ASSIGNMENT:
Every entry that follows should be output again, word for word.

INFORMATION GIVEN:
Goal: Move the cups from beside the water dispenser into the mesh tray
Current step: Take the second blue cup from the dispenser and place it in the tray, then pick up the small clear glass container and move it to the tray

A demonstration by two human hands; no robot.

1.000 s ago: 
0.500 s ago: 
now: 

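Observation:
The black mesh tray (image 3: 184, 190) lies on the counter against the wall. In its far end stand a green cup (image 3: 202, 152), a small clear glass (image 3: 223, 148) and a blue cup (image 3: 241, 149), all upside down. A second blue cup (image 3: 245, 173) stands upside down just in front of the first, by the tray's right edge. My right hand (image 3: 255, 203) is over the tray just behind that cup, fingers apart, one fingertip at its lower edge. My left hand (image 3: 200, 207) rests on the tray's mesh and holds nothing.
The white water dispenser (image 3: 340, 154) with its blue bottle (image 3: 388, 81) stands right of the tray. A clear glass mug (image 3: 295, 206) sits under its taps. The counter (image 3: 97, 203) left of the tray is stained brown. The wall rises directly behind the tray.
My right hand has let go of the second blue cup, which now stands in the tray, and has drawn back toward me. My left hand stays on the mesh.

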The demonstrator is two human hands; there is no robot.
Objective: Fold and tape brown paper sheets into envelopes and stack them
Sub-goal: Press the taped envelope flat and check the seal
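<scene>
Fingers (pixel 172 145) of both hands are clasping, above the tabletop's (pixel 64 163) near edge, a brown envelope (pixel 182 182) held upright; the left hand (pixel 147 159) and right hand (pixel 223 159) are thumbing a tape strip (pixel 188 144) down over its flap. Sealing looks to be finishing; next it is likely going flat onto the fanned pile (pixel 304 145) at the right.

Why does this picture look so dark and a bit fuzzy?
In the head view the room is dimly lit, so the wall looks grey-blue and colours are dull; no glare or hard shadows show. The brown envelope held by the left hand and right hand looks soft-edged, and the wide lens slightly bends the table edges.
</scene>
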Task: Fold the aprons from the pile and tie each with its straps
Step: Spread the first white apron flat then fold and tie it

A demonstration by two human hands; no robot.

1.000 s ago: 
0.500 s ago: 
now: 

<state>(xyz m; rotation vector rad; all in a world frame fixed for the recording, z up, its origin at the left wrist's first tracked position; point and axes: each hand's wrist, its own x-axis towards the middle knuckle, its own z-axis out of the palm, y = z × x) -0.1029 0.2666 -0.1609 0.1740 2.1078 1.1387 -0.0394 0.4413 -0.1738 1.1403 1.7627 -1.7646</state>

RESPONSE TO THIS TASK:
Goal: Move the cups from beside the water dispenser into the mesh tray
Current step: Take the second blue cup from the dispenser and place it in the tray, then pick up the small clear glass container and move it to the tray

A demonstration by two human hands; no robot.

1.000 s ago: 
0.500 s ago: 
now: 

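Observation:
The black mesh tray (image 3: 184, 190) lies on the counter against the wall. In its far end stand a green cup (image 3: 202, 152), a small clear glass (image 3: 223, 148) and a blue cup (image 3: 241, 149), all upside down. A second blue cup (image 3: 245, 173) stands upside down just in front of the first, by the tray's right edge. My right hand (image 3: 255, 203) is over the tray just behind that cup, fingers apart, one fingertip at its lower edge. My left hand (image 3: 200, 207) rests on the tray's mesh and holds nothing.
The white water dispenser (image 3: 340, 154) with its blue bottle (image 3: 388, 81) stands right of the tray. A clear glass mug (image 3: 295, 206) sits under its taps. The counter (image 3: 97, 203) left of the tray is stained brown. The wall rises directly behind the tray.
My right hand has let go of the second blue cup, which now stands in the tray, and has drawn back toward me. My left hand stays on the mesh.
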
The demonstrator is two human hands; there is no robot.
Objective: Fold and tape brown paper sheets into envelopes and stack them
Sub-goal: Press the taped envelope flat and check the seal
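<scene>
Fingers (pixel 172 145) of both hands are clasping, above the tabletop's (pixel 64 163) near edge, a brown envelope (pixel 182 182) held upright; the left hand (pixel 147 159) and right hand (pixel 223 159) are thumbing a tape strip (pixel 188 144) down over its flap. Sealing looks to be finishing; next it is likely going flat onto the fanned pile (pixel 304 145) at the right.

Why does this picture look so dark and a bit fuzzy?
In the head view the room is dimly lit, so the wall looks grey-blue and colours are dull; no glare or hard shadows show. The brown envelope held by the left hand and right hand looks soft-edged, and the wide lens slightly bends the table edges.
</scene>
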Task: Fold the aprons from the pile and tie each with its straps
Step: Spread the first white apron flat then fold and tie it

A demonstration by two human hands; no robot.

1.000 s ago: 
0.500 s ago: 
now: 

<state>(xyz m; rotation vector rad; all in a world frame fixed for the recording, z up, its origin at the left wrist's first tracked position; point and axes: each hand's wrist, its own x-axis towards the middle knuckle, its own z-axis out of the palm, y = z × x) -0.1029 0.2666 -0.1609 0.1740 2.1078 1.1387 -0.0394 0.4413 -0.1738 1.1403 1.7627 -1.7646</state>

Thus the exercise is complete.